Interior Glazing: Ventilated Doors

VanAir Design: Ventilated Door


The VanAir Ventilated Door is an advanced interior door that provides ventilation without sacrificing acoustic and visual privacy. Designed for commercial and residential buildings, the VanAir Door promotes higher indoor environmental quality. Air flows from one side, through the door and out the opposing side. The creation of these doors is innovative because they take some of the pressure off of the ventilation systems that are currently in airtight buildings. This is important because it helps to avoid Sick Building Syndrome (SBS). SBS is defined as “(the) phenomenon affecting building occupants who claim to experience acute health and comfort effects that appear to be linked to time spent in a building, but no specific illness or cause can be identified.” (IJOEM)


Although doors in themselves are not an innovative technology, these door systems are. Not only do they provide an innovative form of ventilation, but also they help buffer the traveling of sound. “Ventilation pathways are notorious for transmitting sound. However, the VanAir Door features acoustical baffles and Helmholtz resonator constructions tuned to attenuate specific frequencies, providing you with the privacy you’d expect when you close your door.” (VanAir Design) The combination of these two qualities, has the capability to set new standards for buildings. Through the use of these doors, ductwork can be reduced, with the potential for elimination. This would change the building, as it would allow for more space for the user, and lessen the amount of materials needed for the built environment. My concern is whether or not reimagining the door like this contributes enough to the imminent future. I believe with further building design improvements this door ventilation system could have a more positive impact.


Jena Boldt | Week 12



  1. kimx4403

    Claire Kim
    Week 13 Response
    This topic is very interesting to me as it is something that I was not aware of. Buildings should definitely take into account of public health, in fact it should be at the top of the list when considering designs and when actually building it. Making sure that the inhabitants of the building are getting the proper ventilation should be a given, but it is surprising to learn that it is not always the case, as seen through sick building syndrome. “The sick building syndrome comprises of various nonspecific symptoms that occur in the occupants of a building. This feeling of ill health increases sickness absenteeism and causes a decrease in productivity of the workers. As this syndrome is increasingly becoming a major occupational hazard, the cause, management and prevention of this condition have been discussed in this article”. Buildings that cause SBS should be considered failures as there are many ways to prevent that from happening, such as the Vanair ventilation door as you have mentioned.
    There are other ways to improve ventilation as well, the material of the buildings roof can have a large impact on ventilation quality. One could decide to use natural ventilation, such as a solar chimney. ” One approach is to create a solar chimney in which air is heated by the sun, becomes more buoyant, and rises up and out through vents near the top of the building; this lowers the pressure in the house, which draws fresh air in through specially placed inlet ports”. Bottom line is, if building inhabitants are complaining about having SBS, creating better ventilation should not be a problem, nor should creating a solution even be up for discussion, it must be a given.

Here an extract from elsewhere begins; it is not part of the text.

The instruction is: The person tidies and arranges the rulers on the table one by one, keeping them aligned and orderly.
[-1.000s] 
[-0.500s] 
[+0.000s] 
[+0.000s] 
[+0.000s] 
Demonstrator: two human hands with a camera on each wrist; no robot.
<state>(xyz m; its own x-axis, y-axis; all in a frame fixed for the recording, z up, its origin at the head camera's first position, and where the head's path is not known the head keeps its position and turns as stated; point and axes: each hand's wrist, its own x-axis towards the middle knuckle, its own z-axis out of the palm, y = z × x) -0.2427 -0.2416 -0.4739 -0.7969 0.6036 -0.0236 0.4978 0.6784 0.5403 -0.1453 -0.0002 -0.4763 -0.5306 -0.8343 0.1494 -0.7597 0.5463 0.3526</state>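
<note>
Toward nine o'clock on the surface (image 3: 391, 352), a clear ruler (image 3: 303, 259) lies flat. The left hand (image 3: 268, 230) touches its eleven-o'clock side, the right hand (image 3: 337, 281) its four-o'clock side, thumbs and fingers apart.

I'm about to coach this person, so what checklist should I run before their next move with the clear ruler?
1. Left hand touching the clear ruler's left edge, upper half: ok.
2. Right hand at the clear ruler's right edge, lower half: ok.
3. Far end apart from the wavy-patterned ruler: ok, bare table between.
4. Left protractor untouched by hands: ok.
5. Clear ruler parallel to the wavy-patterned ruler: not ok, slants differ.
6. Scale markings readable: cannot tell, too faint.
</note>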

  2. Ventilated Doors is an interesting project. It used door, an architectural component too pure to be modified, as ventilation devices, and created an aesthetic solution for indoor air quality. It require no electricity, easy to install, and decrease energy used on artificial ventilation. However, there are several issues Ventilated Doors may meet.
    First of all, designer did thought about privacy issue brought by ventilated door and designed special sound isolation. However, after few years, the isolation layer may collect dust and gem, which may cause health issue when they are spread into rooms. Since construction of Ventilated Doors is complex, it may not be easy for staff to clean the isolation layer.
    In addition, when air pressure is highly different between two rooms, for example, between a air conditioned room and a equipment closet, holes for air isolation may become whistles. If ventilation channel could not be manually plugged, it could also leek cool air or heat and waste energy.